The deep phylogeny of land plants inferred from a full analysis of nucleotide base changes in terms of mutation and selection
- PMID: 15114426
- DOI: 10.1007/s00239-003-2570-y
The deep phylogeny of land plants inferred from a full analysis of nucleotide base changes in terms of mutation and selection
Abstract
The occurrence frequencies of nucleotide bases are biased to those of T and A bases even at third codon positions for conserved amino acid residues with fourfold degeneracy in the chloroplasts of land plants. Regarding this bias as the result of selection, the base changes at these positions are fully analyzed theoretically in terms of mutation and selection. Although the degree of bias is considerably different depending on the lineages of land plants, the theoretical curves considering the influence of selection in the respective lineages provide a reasonable set of evolutionary distances for the relative base change probabilities estimated empirically from base changes enumerated in the comparison of rbcL genes.
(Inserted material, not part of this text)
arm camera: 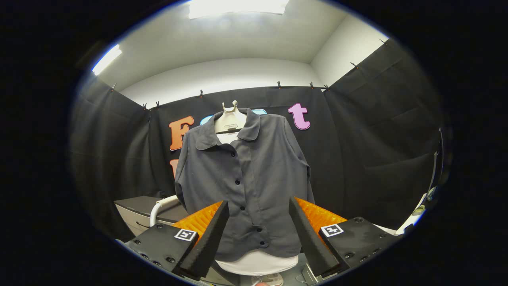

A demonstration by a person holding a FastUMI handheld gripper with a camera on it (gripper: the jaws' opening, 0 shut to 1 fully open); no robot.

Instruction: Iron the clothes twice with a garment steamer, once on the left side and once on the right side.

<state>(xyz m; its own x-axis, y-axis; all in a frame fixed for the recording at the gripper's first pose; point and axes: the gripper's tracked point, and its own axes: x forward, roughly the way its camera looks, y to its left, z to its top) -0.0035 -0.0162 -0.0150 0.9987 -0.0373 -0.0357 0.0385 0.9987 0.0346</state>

By using the fossil records of earliest seed plants in the Late Devonian and of uniaperturate and triaperturate pollen types in the early stage of the Cretaceous as calibration points, the divergence of Marchantiidae and a common ancestor of other land plants is estimated to have occurred 509 Mya, together with the estimation of a mutation rate of 1.45 x 10(-9) year(-1) per site. The other bryophytes such as Bryopsida, Anthocerotopsida, and Jungermanniidae are sister groups to tracheophytes, the divergence of bryophytes and tracheophytes being estimated to have occurred 483 Mya. The evolutionary distance of Gnetopsida from Coniferopsida and Magnoliophyta is concluded to be decisively longer than the distance between Coniferopsida and Magnoliophyta, i.e., the former divergence corresponds to 286 Mya and the latter to 211 Mya.